The BBC’s black hole baloney
Auntie makes a cosmic error
If you are a science journalist, you seemingly can’t go wrong when you are handed an exclusive story that combines Stephen Hawking, black holes and a solution to one of the biggest paradoxes in science. Thus it was that BBC science correspondent of 24 years and honorary president of the Association of British Science Writers, Pallab Ghosh, got his hands on a scoop.
With such attractive buzz words the actual story almost didn’t matter. Broad narrative strokes were required to support a black hole breakthrough solving a problem highlighted by the icon of all things difficult and profound, Stephen Hawking. It was a science journalist’s dream — or it would have been if it had been true. This sorry tale shows how sloppy journalism, an overly pushy university PR department and even some scientists themselves conspired to produce a misleading story.
Black holes are keepers of fundamental secrets
Black holes are strange creatures made of folded space from which no light can escape. They are keepers of the fundamental secrets of space and time. One persistent problem has been their so-called information paradox. Does information that goes into a black hole ever come out again, or is it gone from our universe completely? By information I mean the kind of object it absorbs: a star for example is arranged differently than a planet. Are such differences important? The twin pillars of modern physics disagree. Einstein’s general theory of gravity says no. Quantum theory, which deals with the very small, says yes.
The new research said yes, information can escape because black holes have a newly recognised property named “quantum hair” — a subtle information trace around the black hole that somehow encodes what went into it. The BBC quoted one of the authors of the recent work, Professor Xavier Calmet of the University of Sussex, saying “the problem has been cracked”.
It was not a very well explained article but its deficiencies go deeper than that. The fact is, it isn’t true. The scientists behind it knew this very well, and their institutions’ press office and journalists could have easily established that with a simple Google search. As the article was being prepared, the BBC was told again and again it wasn’t true, by a world expert in black holes. The story was just too good, as they say, to let the facts get in the way.
In October last year Professor Calmet and others published a paper on the internet about the black hole information paradox. It was not new and it did not directly address the information paradox. It reported the limited finding that some information can get out of a black hole. The result was not unexpected, and was known earlier, but the University of Sussex — the home institution for two of the authors of the paper — decided to aggressively publicise the research and called the BBC offering them an exclusive.
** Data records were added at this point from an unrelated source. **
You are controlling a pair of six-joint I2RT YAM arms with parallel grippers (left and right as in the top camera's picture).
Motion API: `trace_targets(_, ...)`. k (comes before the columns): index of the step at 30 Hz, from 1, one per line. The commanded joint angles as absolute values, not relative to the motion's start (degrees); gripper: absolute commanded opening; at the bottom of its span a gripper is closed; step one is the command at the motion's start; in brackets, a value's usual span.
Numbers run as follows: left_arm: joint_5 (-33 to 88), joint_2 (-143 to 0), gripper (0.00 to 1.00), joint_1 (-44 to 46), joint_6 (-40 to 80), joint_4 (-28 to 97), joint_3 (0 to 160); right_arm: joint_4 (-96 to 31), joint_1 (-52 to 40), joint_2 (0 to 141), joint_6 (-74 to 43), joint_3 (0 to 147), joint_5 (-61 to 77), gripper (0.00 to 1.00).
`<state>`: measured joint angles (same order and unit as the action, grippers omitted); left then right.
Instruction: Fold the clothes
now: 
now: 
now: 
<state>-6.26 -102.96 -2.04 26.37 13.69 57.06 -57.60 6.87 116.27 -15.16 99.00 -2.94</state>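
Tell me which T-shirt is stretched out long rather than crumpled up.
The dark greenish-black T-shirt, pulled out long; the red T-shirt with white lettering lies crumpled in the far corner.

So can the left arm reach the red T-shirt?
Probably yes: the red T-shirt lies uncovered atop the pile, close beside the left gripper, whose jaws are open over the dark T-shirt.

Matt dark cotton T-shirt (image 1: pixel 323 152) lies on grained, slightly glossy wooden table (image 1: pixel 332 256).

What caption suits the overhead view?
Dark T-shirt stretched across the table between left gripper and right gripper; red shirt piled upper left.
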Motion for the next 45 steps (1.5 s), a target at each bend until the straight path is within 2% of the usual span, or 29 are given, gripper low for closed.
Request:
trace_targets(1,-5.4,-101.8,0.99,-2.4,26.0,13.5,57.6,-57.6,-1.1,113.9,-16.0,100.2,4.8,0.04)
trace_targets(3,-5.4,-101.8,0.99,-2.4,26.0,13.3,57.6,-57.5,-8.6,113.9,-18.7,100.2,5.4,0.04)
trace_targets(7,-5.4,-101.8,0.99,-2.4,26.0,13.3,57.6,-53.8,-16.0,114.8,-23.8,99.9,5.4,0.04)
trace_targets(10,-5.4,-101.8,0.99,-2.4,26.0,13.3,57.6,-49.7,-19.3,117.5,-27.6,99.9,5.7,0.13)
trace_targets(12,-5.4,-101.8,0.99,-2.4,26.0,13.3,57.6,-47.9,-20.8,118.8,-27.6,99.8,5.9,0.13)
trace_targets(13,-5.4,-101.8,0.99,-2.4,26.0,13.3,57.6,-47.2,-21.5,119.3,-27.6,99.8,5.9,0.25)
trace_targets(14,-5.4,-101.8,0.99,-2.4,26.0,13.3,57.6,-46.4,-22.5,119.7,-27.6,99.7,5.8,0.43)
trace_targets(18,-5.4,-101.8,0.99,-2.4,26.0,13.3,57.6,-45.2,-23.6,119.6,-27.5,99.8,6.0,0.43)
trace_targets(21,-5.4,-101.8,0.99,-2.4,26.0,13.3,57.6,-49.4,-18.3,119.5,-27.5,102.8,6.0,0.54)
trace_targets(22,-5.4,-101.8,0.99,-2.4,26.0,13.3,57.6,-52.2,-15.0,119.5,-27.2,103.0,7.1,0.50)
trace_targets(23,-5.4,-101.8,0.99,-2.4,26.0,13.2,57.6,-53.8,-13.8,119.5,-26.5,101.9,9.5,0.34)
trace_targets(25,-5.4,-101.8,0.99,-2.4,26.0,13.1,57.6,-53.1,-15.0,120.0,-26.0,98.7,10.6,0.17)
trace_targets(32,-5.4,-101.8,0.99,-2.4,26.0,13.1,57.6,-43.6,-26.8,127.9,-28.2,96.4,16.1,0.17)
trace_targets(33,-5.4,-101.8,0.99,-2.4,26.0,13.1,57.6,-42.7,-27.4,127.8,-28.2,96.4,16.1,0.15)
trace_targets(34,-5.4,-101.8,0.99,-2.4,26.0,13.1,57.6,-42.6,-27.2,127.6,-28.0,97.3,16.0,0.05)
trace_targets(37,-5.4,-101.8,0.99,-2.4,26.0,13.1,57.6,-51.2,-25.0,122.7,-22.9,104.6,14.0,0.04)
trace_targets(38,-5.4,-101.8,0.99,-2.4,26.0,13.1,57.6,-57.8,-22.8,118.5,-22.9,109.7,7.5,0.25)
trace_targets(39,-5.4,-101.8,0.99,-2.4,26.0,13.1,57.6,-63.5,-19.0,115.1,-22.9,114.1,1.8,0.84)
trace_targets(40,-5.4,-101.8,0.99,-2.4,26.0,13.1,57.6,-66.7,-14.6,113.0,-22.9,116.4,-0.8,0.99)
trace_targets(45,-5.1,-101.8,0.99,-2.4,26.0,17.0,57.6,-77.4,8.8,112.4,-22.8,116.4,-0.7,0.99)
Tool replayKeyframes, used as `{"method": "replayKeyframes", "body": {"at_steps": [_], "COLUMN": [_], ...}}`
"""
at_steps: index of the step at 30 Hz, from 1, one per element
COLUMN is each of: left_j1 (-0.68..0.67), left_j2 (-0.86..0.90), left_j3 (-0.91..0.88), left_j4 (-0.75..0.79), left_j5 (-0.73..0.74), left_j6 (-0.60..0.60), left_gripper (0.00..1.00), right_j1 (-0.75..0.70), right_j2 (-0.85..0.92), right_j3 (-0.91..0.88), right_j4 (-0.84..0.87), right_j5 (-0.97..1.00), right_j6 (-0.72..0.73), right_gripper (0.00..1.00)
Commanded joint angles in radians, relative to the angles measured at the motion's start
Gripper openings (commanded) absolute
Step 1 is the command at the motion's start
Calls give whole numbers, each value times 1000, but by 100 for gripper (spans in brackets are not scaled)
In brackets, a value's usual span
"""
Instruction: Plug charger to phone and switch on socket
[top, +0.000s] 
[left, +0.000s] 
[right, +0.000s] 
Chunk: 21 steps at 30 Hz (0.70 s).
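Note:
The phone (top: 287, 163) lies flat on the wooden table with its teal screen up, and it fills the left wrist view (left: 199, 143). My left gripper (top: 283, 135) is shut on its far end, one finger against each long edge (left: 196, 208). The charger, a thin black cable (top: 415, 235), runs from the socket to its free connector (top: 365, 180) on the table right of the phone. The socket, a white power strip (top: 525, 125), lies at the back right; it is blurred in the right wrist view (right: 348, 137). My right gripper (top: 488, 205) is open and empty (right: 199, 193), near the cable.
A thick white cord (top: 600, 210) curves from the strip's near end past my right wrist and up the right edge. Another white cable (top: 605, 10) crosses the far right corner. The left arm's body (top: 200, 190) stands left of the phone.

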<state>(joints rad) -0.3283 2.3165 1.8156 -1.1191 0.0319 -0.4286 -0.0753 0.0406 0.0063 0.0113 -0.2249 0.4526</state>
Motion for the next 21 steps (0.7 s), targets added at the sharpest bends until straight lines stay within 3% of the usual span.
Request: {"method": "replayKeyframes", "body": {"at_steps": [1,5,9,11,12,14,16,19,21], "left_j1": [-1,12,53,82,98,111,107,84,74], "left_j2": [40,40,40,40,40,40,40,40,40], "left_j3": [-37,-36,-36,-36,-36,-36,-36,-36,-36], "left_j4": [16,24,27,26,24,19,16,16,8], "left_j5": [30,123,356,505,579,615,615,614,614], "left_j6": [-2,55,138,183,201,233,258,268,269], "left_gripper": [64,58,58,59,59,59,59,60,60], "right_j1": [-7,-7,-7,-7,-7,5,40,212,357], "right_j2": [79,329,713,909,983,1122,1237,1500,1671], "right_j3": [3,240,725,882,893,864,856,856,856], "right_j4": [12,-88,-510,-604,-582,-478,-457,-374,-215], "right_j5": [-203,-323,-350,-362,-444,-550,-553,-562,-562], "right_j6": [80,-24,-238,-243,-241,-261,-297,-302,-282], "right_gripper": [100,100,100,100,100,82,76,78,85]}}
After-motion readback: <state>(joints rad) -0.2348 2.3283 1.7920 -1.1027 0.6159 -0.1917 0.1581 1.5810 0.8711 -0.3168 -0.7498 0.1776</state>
One of the world’s leading experts on black holes, professor Suvrat Raju of the Tata Institute for Fundamental Research in India, was contacted by the BBC asking for comments. He told them the press release “skipped over the state of the scientific field and claimed a dramatic result well in excess of what was claimed in the paper itself”. He insisted to the BBC that this work didn’t represent a fundamentally new perspective, but Mr Ghosh kept pressing him to modify his response into one that would fit his story. Raju told him, “It would be demonstrably incorrect to attribute this insight to the recent work… it is not true, as the press release suggests, that this paper is the first to point this out… I think you can check this easily even as a non-specialist.”
Even more concerning than a journalist fixated on pumping up a story, some of the scientists concerned were not bothered that it was being misrepresented. Two of them told professor Raju in an email that he shouldn’t take the University of Sussex PR department too seriously since they were just “doing their job” and getting the science right was “only secondary”.
The story is entertainment skirting the event horizon of parody
The BBC report was delayed by the Ukraine invasion, and professor Suvrat hoped his caveats would be fairly represented in the article. When it did appear he was dismayed to see it was described as “revolutionary”. In the end, despite his asking that the BBC reporters use his full quote, they truncated it so that it better fit the idea of a breakthrough.
The black hole information story is not “news you can use”. It’s more like science entertainment that skirts the event horizon of parody. Most science news is more relevant to our lives (energy, climate, medicine) which should not be infected with the same sloppy attitude, but it sometimes is. Sometimes of course, a journalist has to persist in the face of obstacles and deal with those who don’t want a particular story to see the light of day, juggling different views as to a story’s worth, but the black hole information story is not one of those. It was just plain misleading.
It’s not the only recent example of the BBC reporter’s black hole baloney. When the International Event Horizon Collaboration released their image of the black hole at the centre of our galaxy, Mr Ghosh ran a report on the TV that said it was the “glue” that stops the stars of our galaxy flying apart. Not so. Our galaxy’s central black hole weighs four million times more than our sun, but the stars that circle it weigh 10,000 times more.
Scientists and universities want publicity. There is nothing wrong in that, but they are not the gatekeepers to the public: journalists are. In the end it comes down to a journalist’s judgement and the assumed bond of trust they have with the audience. Pushy, misleading, over-hyped press releases are common and are usually put in their place by a little research, and the ability to dump a story if it turns out to be not as good as it seems.
Scientists, institutions and universities can become addicted to their profile if they are not careful. In some cases Ph.D students are pressured to tweet frequently about their work, even if they don’t want to. But profile and visibility are not worth more than content. This is the way fake science news prospers.